I've long been interested in video games (purely on an academic basis, I assure you), and have often found myself defending them to non-gamers. Sometime soon, I'll blog about a recent trip to a SFI business workshop that focused on how to make various kinds of office work more interesting by borrowing ideas from games, but that's not the point of this entry. Rather, I want to point you to the results of a comprehensive meta-analysis of the connection between violent behavior and violent video games. The conclusion? That current research doesn't support any conclusions. (via Ars Technica)
As someone who spent various numbers of grade-school years in both tracked gifted programs and non-tracked general education, Alexandre Borovik's notes on how mathematically gifted children's brains operate differently from normal children resonated deeply with me. One that's probably quite prevalent is
[A mathematically] able child can show no apparent interest in mathematics whatsoever because he or she is bored by a dull curriculum and uninspiring teacher.

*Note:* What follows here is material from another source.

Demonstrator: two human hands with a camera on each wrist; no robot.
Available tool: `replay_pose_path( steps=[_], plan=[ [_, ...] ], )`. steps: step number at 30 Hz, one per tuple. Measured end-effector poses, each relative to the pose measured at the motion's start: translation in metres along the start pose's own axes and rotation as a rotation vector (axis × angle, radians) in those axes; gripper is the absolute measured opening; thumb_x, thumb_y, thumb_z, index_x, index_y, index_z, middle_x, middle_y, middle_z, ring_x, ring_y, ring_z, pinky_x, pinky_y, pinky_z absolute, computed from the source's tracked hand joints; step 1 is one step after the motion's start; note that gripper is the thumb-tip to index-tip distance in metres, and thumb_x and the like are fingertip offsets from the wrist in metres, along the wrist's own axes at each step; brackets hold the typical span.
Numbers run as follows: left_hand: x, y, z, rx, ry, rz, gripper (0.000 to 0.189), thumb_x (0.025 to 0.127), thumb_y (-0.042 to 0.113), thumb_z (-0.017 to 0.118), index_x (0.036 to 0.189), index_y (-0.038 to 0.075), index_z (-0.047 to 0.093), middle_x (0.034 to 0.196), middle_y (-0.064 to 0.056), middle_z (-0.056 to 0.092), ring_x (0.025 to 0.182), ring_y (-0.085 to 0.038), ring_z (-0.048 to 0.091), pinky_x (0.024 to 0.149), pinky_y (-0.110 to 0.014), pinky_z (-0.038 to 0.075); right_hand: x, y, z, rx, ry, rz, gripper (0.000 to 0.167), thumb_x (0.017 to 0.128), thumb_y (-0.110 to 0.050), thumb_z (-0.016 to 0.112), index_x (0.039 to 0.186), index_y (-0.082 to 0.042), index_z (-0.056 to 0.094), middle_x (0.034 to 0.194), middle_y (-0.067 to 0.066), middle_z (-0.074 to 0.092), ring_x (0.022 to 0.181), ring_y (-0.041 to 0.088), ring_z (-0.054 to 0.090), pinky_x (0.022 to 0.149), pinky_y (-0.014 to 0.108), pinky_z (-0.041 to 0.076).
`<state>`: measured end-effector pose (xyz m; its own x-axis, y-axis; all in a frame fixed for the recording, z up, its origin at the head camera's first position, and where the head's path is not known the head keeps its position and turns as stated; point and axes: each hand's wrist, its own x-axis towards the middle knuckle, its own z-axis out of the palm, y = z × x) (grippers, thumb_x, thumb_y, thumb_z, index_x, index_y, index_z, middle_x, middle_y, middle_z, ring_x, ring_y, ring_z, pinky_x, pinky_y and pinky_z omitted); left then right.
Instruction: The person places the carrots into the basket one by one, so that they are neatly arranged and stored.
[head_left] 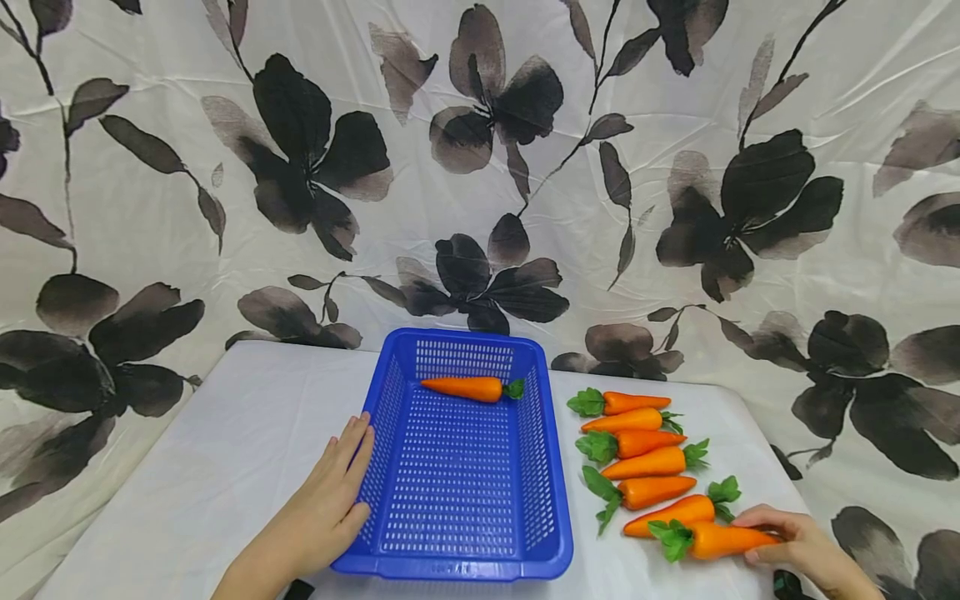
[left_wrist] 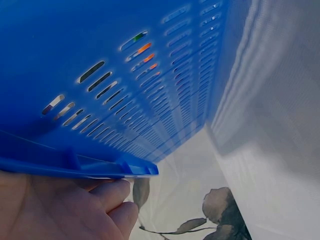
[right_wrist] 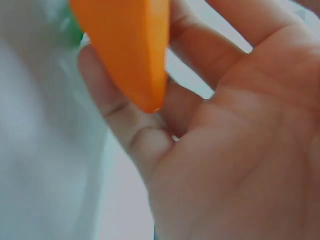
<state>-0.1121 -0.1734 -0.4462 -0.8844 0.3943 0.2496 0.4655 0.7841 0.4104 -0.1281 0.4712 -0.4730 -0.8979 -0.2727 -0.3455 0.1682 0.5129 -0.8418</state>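
Note:
My left hand rests against the left rim of a blue plastic basket, fingers extended along it. In the left wrist view, the fingers lie right at the rim, beside the slotted wall. At the lower right, my right hand pinches the tapered end of an orange toy carrot between thumb and fingers. That carrot's green leafy top points left. The right wrist view has the orange tip between thumb and fingers. Inside the basket, another carrot lies near the far wall.
Several more carrots lie in a column right of the basket, tops alternating left and right; the nearest one adjoins the held carrot. A white cloth covers the table. Behind it hangs a floral fabric.

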Motion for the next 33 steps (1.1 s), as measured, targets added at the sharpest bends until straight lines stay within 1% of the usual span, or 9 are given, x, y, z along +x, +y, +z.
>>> replay_pose_path(
  steps=[3,4,8,11,15,20,23,26,33],
  plan=[
    [0.0,-0.001,0.001,0.006,0.001,-0.001,0.079,0.086,0.008,0.056,0.153,-0.01,0.019,0.165,-0.02,0.004,0.152,-0.031,-0.002,0.116,-0.023,-0.013,-0.001,-0.007,0.001,-0.022,0.06,0.006,0.035,0.085,-0.006,0.073,0.116,0.008,0.065,0.106,-0.013,0.065,0.093,0.002,0.06,0.078,0.026,0.054],
    [0.0,-0.001,0.001,0.004,-0.001,0.0,0.079,0.086,0.009,0.056,0.153,-0.009,0.019,0.165,-0.02,0.003,0.152,-0.031,-0.003,0.116,-0.023,-0.013,-0.002,-0.009,0.002,-0.039,0.09,-0.001,0.036,0.085,-0.007,0.073,0.116,0.009,0.064,0.105,-0.014,0.065,0.093,0.001,0.06,0.078,0.024,0.053],
    [0.0,-0.002,0.001,0.004,0.003,0.013,0.079,0.086,0.009,0.056,0.153,-0.01,0.019,0.165,-0.019,0.003,0.152,-0.03,-0.003,0.117,-0.025,-0.011,0.0,-0.017,0.008,-0.104,0.232,-0.031,0.041,0.082,-0.008,0.077,0.116,0.011,0.064,0.107,-0.006,0.066,0.093,0.0,0.061,0.079,0.019,0.052],
    [0.0,-0.002,0.002,0.004,0.008,0.019,0.08,0.085,0.008,0.056,0.153,-0.01,0.019,0.165,-0.02,0.003,0.152,-0.03,-0.004,0.117,-0.026,-0.011,0.003,-0.02,0.012,-0.116,0.313,-0.043,0.042,0.081,-0.007,0.077,0.117,0.01,0.064,0.108,-0.004,0.065,0.092,0.002,0.061,0.079,0.017,0.052],
    [0.0,-0.002,0.002,0.009,0.009,0.017,0.08,0.085,0.008,0.056,0.153,-0.01,0.019,0.165,-0.02,0.003,0.152,-0.03,-0.004,0.116,-0.023,-0.013,0.007,-0.025,0.016,-0.092,0.388,-0.081,0.042,0.081,-0.006,0.077,0.118,0.01,0.064,0.107,-0.01,0.064,0.091,0.003,0.061,0.077,0.019,0.054],
    [0.0,-0.002,0.002,0.004,0.008,0.007,0.08,0.085,0.008,0.056,0.153,-0.01,0.019,0.165,-0.019,0.003,0.152,-0.03,-0.003,0.117,-0.024,-0.012,0.013,-0.032,0.024,-0.088,0.463,-0.239,0.037,0.084,-0.003,0.076,0.117,0.01,0.064,0.104,-0.014,0.065,0.09,0.003,0.061,0.076,0.017,0.054],
    [0.0,-0.001,0.001,-0.007,0.001,-0.001,0.079,0.086,0.008,0.056,0.154,-0.009,0.019,0.165,-0.019,0.003,0.152,-0.03,-0.004,0.117,-0.025,-0.012,0.017,-0.036,0.027,-0.065,0.481,-0.386,0.034,0.082,0.008,0.072,0.115,0.012,0.063,0.104,-0.009,0.065,0.09,0.005,0.062,0.077,0.015,0.053],
    [-0.001,-0.001,0.001,-0.009,-0.003,-0.006,0.078,0.087,0.009,0.056,0.154,-0.009,0.019,0.165,-0.019,0.002,0.152,-0.029,-0.004,0.117,-0.025,-0.011,0.023,-0.042,0.031,-0.032,0.498,-0.486,0.036,0.08,0.015,0.071,0.115,0.013,0.062,0.105,-0.005,0.065,0.09,0.006,0.063,0.078,0.015,0.053],
    [-0.001,0.0,0.001,-0.005,0.004,-0.002,0.077,0.087,0.009,0.055,0.153,-0.009,0.02,0.165,-0.019,0.004,0.152,-0.03,-0.002,0.117,-0.025,-0.011,0.034,-0.064,0.044,-0.035,0.597,-0.532,0.037,0.08,0.016,0.071,0.116,0.013,0.062,0.11,-0.004,0.062,0.095,0.006,0.061,0.083,0.012,0.051]
  ],
)
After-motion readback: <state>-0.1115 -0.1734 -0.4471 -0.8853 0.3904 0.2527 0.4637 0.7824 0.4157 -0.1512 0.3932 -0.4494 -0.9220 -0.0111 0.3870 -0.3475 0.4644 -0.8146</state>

Update Feb 27: Yesterday, I came across an interesting article in the New York Magazine about the problem with praising children for their intelligence rather than their hard work. The research described herein seems both simple and persuasive - praising kids for their intelligence encourages them to not take risks that might make them look unintelligent, while praising kids for their hard work encourages them to apply themselves, even to problems beyond their capabilities. I can't help but wonder if the tendency to praise mathematically talented kids for being smart, rather than hard working, somehow tends to push girls out of the field. And finally, on the subject of hard work, Richard Hamming says that this is partially what distinguishes great researchers from the merely good. End Update.
Finally, here's a great little video. Not sure about the whole "teaching the Machine" thing, but otherwise, spot on and very well done.
January 20, 2007
I've had a wonderful Saturday morning watching various TED Talks. Here's an assorted list of good ones. Most of them are about 18 minutes long.
Richard Dawkins. Normally, I can only handle Dawkins in small doses since I've heard most of his polemics on religion before. But here, he waxes philosophical about the nature of our ability to understand the world around us, and the peculiar biases we have as a result of growing up (as a species) on the savannah.
David Deutsch. Echoing Dawkins' sentiment, Deutsch (a reknown quantum theorist) walks us through his thoughts on why genuine knowledge production - and by this he specifically means our learning how to model the world around us with increasing accuracy - is the thing that sets humans apart from all other pieces of matter.
Sir Ken Robinson. Robinson is apparently known as an expert on creativity, although I'm not sure why. His talk touches on many of the same themes that Dawkins and Deutsch mention, although he focuses more on the importance of cultivating our innate and differing abilities to produce knowledge.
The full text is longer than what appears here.